Panelist lets company shoehorn a trademark dispute into UDRP.
It’s not often that I thoroughly disagree with a UDRP decision, but I take issue with a recent FORUM (National Arbitration Forum) decision for mento.ai.
Mento Technologies Inc., which uses the domain name mento.co, filed the dispute against a startup.
Mento.co offers a coaching program that provides users with access to mentors and coaches to advance their careers.
Mento.ai is a new social media platform that is “a vibrant social network powered by AI to supercharge your professional journey. Set goals, find mentors, and engage with a community that’s as ambitious as you are,” according to its site.
Mento.co launched well before mento.ai. It certainly appears that there is a trademark issue here. But it does not appear to be cybersquatting, despite panelist Clive Elliott K.C.’s ruling that the domain should be transferred.
Consider the factors necessary to show bad faith in a UDRP:
(i) circumstances indicating that you have registered or you have acquired the domain name primarily for the purpose of selling, renting, or otherwise transferring the domain name registration to the complainant who is the owner of the trademark or service mark or to a competitor of that complainant, for valuable consideration in excess of your documented out-of-pocket costs directly related to the domain name; or
(ii) you have registered the domain name in order to prevent the owner of the trademark or service mark from reflecting the mark in a corresponding domain name, provided that you have engaged in a pattern of such conduct; or
(iii) you have registered the domain name primarily for the purpose of disrupting the business of a competitor; or
(iv) by using the domain name, you have intentionally attempted to attract, for commercial gain, Internet users to your web site or other on-line location, by creating a likelihood of confusion with the complainant’s mark as to the source, sponsorship, affiliation, or endorsement of your web site or location or of a product or service on your web site or location.
It’s definitely not i or ii.
Looking at iii and iv, the Respondent’s actions do not suggest either of these is the case. It suggests it’s a bona fide startup that chose its name poorly.
There is nothing about its site that suggests it was trying to pass off as the Complainant; the sites, color schemes, etc., are completely different.
It also certainly seems that the Respondent has a right or legitimate interest in the domain. The UDRP states how this can be shown:
(i) before any notice to you of the dispute, your use of, or demonstrable preparations to use, the domain name or a name corresponding to the domain name in connection with a bona fide offering of goods or services; or
Upon a quick review of the Respondent’s LinkedIn page, it’s clear that they have invested time in developing their business. It’s a new business, but it is not some elaborate front to cybersquat on the Complainant’s brand.

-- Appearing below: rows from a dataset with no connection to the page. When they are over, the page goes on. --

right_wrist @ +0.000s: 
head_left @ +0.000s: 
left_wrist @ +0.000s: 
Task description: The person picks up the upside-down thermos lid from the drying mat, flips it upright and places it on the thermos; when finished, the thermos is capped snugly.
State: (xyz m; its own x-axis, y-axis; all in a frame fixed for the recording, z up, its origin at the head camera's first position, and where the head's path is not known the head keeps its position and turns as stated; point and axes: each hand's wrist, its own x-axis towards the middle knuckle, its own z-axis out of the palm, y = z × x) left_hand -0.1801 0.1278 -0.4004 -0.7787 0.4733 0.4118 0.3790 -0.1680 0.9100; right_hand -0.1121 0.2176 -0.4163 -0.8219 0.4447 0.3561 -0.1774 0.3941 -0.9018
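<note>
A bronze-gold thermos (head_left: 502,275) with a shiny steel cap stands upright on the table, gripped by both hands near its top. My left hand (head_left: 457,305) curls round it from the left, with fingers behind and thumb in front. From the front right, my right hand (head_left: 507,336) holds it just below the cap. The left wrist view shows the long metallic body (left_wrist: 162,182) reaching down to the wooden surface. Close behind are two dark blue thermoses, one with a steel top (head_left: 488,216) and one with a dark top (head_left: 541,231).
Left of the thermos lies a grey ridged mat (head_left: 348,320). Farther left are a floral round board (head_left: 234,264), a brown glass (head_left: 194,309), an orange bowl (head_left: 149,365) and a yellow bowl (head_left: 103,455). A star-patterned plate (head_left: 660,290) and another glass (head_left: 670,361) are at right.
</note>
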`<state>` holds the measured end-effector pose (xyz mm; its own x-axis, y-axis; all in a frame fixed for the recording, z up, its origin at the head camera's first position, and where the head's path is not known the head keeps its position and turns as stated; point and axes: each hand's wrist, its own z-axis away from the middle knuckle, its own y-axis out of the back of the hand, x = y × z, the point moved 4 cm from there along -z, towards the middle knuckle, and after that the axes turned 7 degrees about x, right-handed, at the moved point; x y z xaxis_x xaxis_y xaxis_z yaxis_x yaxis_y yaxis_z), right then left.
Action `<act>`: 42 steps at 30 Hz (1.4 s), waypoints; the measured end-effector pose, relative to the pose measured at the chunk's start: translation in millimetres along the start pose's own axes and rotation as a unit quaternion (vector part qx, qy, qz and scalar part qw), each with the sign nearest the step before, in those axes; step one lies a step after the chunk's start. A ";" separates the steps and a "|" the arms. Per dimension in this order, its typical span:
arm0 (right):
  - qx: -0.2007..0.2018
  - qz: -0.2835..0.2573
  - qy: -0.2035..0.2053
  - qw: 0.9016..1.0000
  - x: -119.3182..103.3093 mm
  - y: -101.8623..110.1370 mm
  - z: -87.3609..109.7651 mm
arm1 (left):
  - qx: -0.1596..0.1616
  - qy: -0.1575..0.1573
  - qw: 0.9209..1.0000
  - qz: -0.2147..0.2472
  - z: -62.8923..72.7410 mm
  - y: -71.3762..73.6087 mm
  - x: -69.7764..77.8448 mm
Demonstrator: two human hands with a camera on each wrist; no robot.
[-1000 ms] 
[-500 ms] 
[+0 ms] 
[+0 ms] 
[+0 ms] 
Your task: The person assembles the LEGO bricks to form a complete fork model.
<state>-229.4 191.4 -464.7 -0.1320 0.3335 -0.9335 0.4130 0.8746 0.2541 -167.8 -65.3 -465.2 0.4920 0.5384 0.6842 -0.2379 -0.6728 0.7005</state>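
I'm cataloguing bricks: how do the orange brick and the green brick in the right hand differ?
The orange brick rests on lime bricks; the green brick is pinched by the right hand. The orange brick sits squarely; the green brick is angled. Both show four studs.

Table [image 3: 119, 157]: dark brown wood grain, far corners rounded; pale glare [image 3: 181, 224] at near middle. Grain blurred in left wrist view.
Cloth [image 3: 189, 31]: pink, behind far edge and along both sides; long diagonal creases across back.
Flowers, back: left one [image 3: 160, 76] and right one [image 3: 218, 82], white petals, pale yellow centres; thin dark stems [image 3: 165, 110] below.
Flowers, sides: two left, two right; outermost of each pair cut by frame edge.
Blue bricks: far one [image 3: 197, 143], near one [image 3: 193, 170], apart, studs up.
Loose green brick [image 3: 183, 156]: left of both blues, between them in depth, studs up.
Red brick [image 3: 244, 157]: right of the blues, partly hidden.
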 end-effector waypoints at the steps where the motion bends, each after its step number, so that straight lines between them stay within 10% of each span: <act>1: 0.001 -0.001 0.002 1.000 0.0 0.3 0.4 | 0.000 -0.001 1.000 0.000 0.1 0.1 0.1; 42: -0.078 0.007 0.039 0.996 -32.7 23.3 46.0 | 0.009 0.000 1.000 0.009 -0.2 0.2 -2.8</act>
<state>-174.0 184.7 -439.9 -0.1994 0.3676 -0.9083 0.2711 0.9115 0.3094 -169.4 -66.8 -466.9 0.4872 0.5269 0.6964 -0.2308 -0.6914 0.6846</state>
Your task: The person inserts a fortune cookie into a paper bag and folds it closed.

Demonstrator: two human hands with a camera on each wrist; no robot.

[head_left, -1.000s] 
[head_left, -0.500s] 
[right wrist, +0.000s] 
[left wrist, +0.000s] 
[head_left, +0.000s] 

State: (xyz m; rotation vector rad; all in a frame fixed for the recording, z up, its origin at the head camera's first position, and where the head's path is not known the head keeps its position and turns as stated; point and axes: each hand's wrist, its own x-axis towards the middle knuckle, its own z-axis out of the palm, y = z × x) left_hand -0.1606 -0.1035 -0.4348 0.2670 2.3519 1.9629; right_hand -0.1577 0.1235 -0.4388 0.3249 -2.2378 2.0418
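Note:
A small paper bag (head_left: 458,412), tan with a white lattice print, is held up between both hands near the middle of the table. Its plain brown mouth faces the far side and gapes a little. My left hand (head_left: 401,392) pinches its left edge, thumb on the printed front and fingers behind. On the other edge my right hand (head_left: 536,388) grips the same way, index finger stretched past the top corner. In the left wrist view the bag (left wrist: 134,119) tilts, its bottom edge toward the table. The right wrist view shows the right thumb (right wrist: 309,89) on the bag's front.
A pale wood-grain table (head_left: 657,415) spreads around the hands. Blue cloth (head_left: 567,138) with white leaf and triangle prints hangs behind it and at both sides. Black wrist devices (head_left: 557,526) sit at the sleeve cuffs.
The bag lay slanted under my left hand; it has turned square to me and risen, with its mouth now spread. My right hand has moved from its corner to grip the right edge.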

The Respondent, who was not represented by counsel, stated that it initiated a rebranding process as soon as it received the UDRP. It planned to launch the rebrand in July.
Instead, its timeline was moved up by this decision. On the date of the decision, the company announced a rebrand to Gigily, using gigily.ai.
The Complainant shoe-horned a trademark dispute into UDRP. That’s not what UDRP is for, even if the domain registrant should have done more trademark due diligence.
I believe Elliott should have dismissed the case. The likely outcome of a dismissal is that the two parties would have agreed that the Respondent would transition its brand in a certain time frame and then transfer the domain. If not, the Complainant could sue the Respondent for trademark infringement.
That’s what should have happened.




Hi Andrew,
I agree with you that this dispute does not properly fall within the scope of the UDRP for, as you said, it is a trademark dispute not a cybersquatting dispute.
I’ll quibble with you about one line in the post-
“Consider the factors necessary to show bad faith in a UDRP:”
Yet there are no factors necessary to show bad faith in a UDRP.
The four factors, or circumstances, listed in the Policy are examples only “without limitation”:
“the following circumstances, in particular but without limitation”.
In other words, the Policy does not make clear what circumstances demonstrate bad faith. Neither the Respondent nor the Complainant knows what are the circumstances which demonstrate bad faith, because that is at the discretion of the Panel. The UDRP is drafted in the style of an actual policy with clear guidelines but its substance is: “bad faith is whatever the Panel says it is”.
That is very poor policy drafting, invests way too much discretion with the Panel, and provide no clarity or certainty as to what is bad faith under the Policy.
Here the Panel claims that the circumstances fall under 4(b)(iii)-
“The Panel finds that the offer of services that compete or potentially compete with those offered by Complainant, in this way and as set out above, shows bad faith disruption of Complainant’s business pursuant to Policy ¶ 4(b)(iii)”.
As you say, the evidence indicates that the circumstances are not those described in 4(b)(iii) of intentionally competing with the Complainant.
But that doesn’t really matter, for under the Policy, whatever a Panel says is bad faith, is bad faith, regardless of the evidence.
Thanks for your insight Nat, as always.